Work instruction: Output every line of the listing as it stands.

--- START ---

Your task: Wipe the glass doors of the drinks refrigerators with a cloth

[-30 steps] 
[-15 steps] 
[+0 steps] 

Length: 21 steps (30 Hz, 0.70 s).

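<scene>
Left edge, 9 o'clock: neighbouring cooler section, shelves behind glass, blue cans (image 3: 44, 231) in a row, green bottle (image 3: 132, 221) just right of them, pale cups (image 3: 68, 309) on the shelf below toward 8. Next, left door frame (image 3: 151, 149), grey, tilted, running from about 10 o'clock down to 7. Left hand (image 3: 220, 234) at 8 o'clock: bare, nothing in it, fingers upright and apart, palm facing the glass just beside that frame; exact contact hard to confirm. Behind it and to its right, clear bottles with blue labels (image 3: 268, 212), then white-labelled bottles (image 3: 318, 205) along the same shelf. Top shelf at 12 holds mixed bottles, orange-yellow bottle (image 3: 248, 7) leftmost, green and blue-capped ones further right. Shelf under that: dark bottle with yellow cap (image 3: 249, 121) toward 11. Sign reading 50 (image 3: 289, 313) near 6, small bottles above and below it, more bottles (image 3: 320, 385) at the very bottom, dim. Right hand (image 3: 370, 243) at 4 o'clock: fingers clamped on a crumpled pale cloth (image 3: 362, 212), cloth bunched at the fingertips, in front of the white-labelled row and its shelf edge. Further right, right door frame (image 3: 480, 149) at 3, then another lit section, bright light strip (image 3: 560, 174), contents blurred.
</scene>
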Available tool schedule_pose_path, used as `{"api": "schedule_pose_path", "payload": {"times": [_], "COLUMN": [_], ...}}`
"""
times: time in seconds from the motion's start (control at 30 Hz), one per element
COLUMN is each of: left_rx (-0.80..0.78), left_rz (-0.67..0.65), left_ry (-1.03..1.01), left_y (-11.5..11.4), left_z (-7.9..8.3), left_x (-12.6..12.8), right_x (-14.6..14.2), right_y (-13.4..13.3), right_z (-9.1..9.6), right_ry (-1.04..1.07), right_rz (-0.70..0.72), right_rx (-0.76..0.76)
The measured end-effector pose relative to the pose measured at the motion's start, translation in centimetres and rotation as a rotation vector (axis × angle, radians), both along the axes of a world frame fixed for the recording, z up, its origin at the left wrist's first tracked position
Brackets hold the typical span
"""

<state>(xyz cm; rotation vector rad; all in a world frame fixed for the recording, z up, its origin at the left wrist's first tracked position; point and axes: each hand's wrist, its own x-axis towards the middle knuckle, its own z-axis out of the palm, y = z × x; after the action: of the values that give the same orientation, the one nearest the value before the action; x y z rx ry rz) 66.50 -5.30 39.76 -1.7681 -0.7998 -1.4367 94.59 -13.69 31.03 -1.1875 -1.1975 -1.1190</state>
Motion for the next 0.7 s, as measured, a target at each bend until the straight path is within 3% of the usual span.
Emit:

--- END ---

Task solution:
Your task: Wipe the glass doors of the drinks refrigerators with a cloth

[-30 steps] 
[-15 steps] 
[+0 steps] 

Length: 21 steps (30 Hz, 0.70 s).

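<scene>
Left edge, 9 o'clock: neighbouring cooler section, shelves behind glass, blue cans (image 3: 44, 231) in a row, green bottle (image 3: 132, 221) just right of them, pale cups (image 3: 68, 309) on the shelf below toward 8. Next, left door frame (image 3: 151, 149), grey, tilted, running from about 10 o'clock down to 7. Left hand (image 3: 220, 234) at 8 o'clock: bare, nothing in it, fingers upright and apart, palm facing the glass just beside that frame; exact contact hard to confirm. Behind it and to its right, clear bottles with blue labels (image 3: 268, 212), then white-labelled bottles (image 3: 318, 205) along the same shelf. Top shelf at 12 holds mixed bottles, orange-yellow bottle (image 3: 248, 7) leftmost, green and blue-capped ones further right. Shelf under that: dark bottle with yellow cap (image 3: 249, 121) toward 11. Sign reading 50 (image 3: 289, 313) near 6, small bottles above and below it, more bottles (image 3: 320, 385) at the very bottom, dim. Right hand (image 3: 370, 243) at 4 o'clock: fingers clamped on a crumpled pale cloth (image 3: 362, 212), cloth bunched at the fingertips, in front of the white-labelled row and its shelf edge. Further right, right door frame (image 3: 480, 149) at 3, then another lit section, bright light strip (image 3: 560, 174), contents blurred.
</scene>
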Available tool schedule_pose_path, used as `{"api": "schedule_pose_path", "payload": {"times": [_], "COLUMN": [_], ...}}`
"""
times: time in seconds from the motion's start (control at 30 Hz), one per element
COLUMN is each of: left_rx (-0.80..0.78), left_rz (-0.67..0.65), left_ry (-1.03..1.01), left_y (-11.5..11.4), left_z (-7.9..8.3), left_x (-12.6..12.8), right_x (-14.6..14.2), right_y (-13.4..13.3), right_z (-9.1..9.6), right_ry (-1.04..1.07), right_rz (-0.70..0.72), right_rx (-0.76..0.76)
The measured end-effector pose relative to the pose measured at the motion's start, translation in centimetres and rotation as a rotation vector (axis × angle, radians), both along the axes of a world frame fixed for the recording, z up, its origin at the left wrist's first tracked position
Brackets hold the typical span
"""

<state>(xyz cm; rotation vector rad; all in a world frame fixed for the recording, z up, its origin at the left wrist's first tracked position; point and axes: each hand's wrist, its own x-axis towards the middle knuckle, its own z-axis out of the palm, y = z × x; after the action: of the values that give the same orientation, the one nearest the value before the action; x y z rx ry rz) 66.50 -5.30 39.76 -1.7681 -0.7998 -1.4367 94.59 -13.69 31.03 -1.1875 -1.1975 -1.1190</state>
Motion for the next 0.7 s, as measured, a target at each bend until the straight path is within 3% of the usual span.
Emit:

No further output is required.